┌──

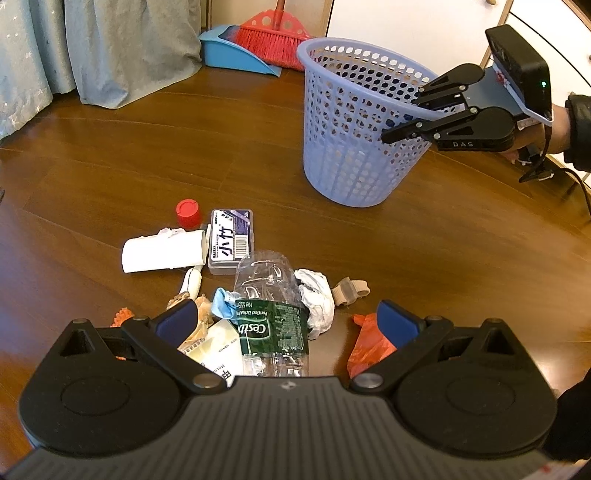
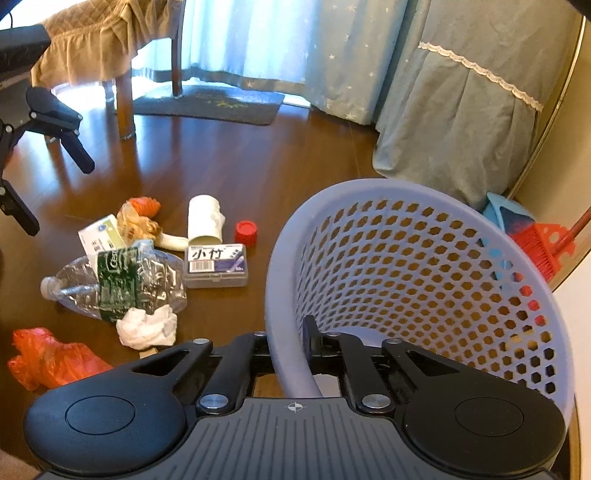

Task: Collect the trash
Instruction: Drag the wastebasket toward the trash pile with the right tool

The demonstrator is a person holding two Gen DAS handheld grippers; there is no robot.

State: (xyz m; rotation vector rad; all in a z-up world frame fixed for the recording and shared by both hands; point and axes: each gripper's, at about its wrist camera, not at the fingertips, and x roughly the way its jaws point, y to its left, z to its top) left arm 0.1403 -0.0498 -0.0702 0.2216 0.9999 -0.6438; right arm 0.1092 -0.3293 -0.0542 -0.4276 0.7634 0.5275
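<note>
A pile of trash lies on the wooden floor: a crushed clear bottle (image 1: pixel 271 314) (image 2: pixel 118 284) with a green label, a crumpled white tissue (image 1: pixel 317 295) (image 2: pixel 147 326), an orange plastic bag (image 1: pixel 369 343) (image 2: pixel 48 356), a clear labelled box (image 1: pixel 231 242) (image 2: pixel 216 269), a red cap (image 1: pixel 188 213) (image 2: pixel 246 232) and a white paper roll (image 1: pixel 162 251) (image 2: pixel 205 221). My left gripper (image 1: pixel 288 321) (image 2: pixel 59 199) hovers open above the bottle, one finger on each side. My right gripper (image 2: pixel 288 343) (image 1: pixel 402 118) is shut on the rim of the lavender mesh basket (image 1: pixel 351 147) (image 2: pixel 406 258).
A red broom (image 1: pixel 273 37) and blue dustpan (image 1: pixel 232 51) lean by the wall behind the basket. Blue curtains (image 2: pixel 443 92) hang at the back. Chair legs (image 2: pixel 125 103) and a dark mat (image 2: pixel 207 103) lie beyond the pile. A white cabinet (image 1: pixel 406 18) stands behind the basket.
</note>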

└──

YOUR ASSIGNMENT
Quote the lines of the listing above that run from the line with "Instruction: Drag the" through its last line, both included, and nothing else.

ANSWER AREA
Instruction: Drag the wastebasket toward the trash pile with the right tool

The demonstrator is a person holding two Gen DAS handheld grippers; there is no robot.

State: (xyz m; rotation vector rad; all in a z-up world frame fixed for the recording and shared by both hands; point and axes: each gripper's, at about its wrist camera, not at the fingertips, and x roughly the way its jaws point, y to its left, z to its top) left arm 0.1403 -0.0498 -0.0702 0.2216 0.9999 -0.6438; right arm 0.1092 -0.3293 -0.0542 -0.4276 0.7634 0.5275
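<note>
A pile of trash lies on the wooden floor: a crushed clear bottle (image 1: pixel 271 314) (image 2: pixel 118 284) with a green label, a crumpled white tissue (image 1: pixel 317 295) (image 2: pixel 147 326), an orange plastic bag (image 1: pixel 369 343) (image 2: pixel 48 356), a clear labelled box (image 1: pixel 231 242) (image 2: pixel 216 269), a red cap (image 1: pixel 188 213) (image 2: pixel 246 232) and a white paper roll (image 1: pixel 162 251) (image 2: pixel 205 221). My left gripper (image 1: pixel 288 321) (image 2: pixel 59 199) hovers open above the bottle, one finger on each side. My right gripper (image 2: pixel 288 343) (image 1: pixel 402 118) is shut on the rim of the lavender mesh basket (image 1: pixel 351 147) (image 2: pixel 406 258).
A red broom (image 1: pixel 273 37) and blue dustpan (image 1: pixel 232 51) lean by the wall behind the basket. Blue curtains (image 2: pixel 443 92) hang at the back. Chair legs (image 2: pixel 125 103) and a dark mat (image 2: pixel 207 103) lie beyond the pile. A white cabinet (image 1: pixel 406 18) stands behind the basket.
</note>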

With this, there is nothing more to the exercise.